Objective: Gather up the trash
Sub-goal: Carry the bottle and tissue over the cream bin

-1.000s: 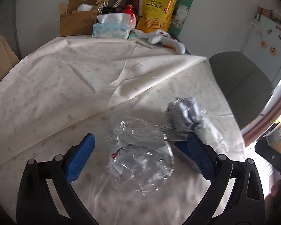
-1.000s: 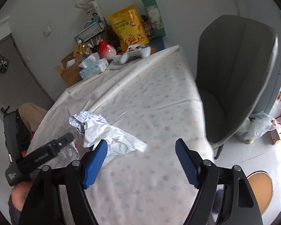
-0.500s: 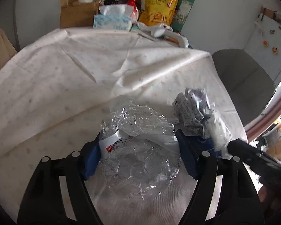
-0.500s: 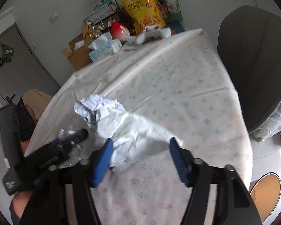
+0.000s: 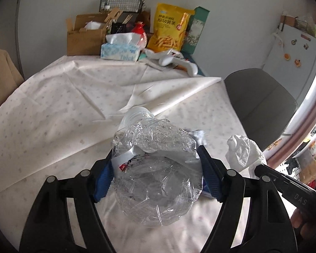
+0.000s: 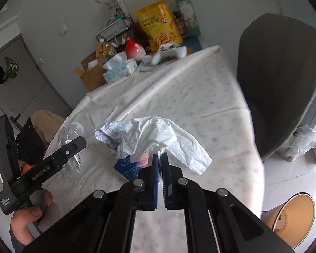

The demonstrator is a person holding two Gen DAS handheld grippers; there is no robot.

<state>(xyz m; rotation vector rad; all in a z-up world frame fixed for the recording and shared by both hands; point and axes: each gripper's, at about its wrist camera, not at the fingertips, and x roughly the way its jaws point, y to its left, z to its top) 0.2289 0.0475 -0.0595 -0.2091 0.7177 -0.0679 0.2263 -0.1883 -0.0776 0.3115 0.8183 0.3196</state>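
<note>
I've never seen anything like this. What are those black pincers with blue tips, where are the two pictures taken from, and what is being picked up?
No robot here: a person holds a hand-held pincer tool in each hand, and each carries a wide-angle camera looking along its two fingers. One picture is from the left tool, the other from the right tool.

The left tool is closed around a crushed clear plastic bottle. The right tool is pinched shut on a crumpled white tissue. In the right view you can also see the person's left hand gripping the other tool's handle.

Both hang over a table with a pale patterned tablecloth. Near the tissue lie a crumpled printed paper and a small blue packet. A tissue box and a yellow snack bag stand at the far end.
</note>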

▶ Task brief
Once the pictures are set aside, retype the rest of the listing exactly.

▶ Exercise result
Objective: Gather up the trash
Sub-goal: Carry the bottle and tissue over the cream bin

-1.000s: 
-1.000s: 
-0.500s: 
-0.500s: 
+0.000s: 
+0.000s: 

The demonstrator is a person holding two Gen DAS handheld grippers; there is no robot.

<state>(xyz m; rotation vector rad; all in a z-up world frame fixed for the recording and shared by both hands; point and axes: each gripper's, at about its wrist camera, not at the fingertips, and x roughly the way its jaws point, y to its left, z to its top) 0.2289 0.0475 -0.0595 -0.2091 0.7177 -0.0679 0.2263 -0.1883 -0.0776 0.3115 0.8183 0.3196</state>
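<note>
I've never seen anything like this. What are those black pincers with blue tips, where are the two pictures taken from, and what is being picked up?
No robot here: a person holds a hand-held pincer tool in each hand, and each carries a wide-angle camera looking along its two fingers. One picture is from the left tool, the other from the right tool.

The left tool is closed around a crushed clear plastic bottle. The right tool is pinched shut on a crumpled white tissue. In the right view you can also see the person's left hand gripping the other tool's handle.

Both hang over a table with a pale patterned tablecloth. Near the tissue lie a crumpled printed paper and a small blue packet. A tissue box and a yellow snack bag stand at the far end.
</note>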

Nothing remains to be answered in this exercise.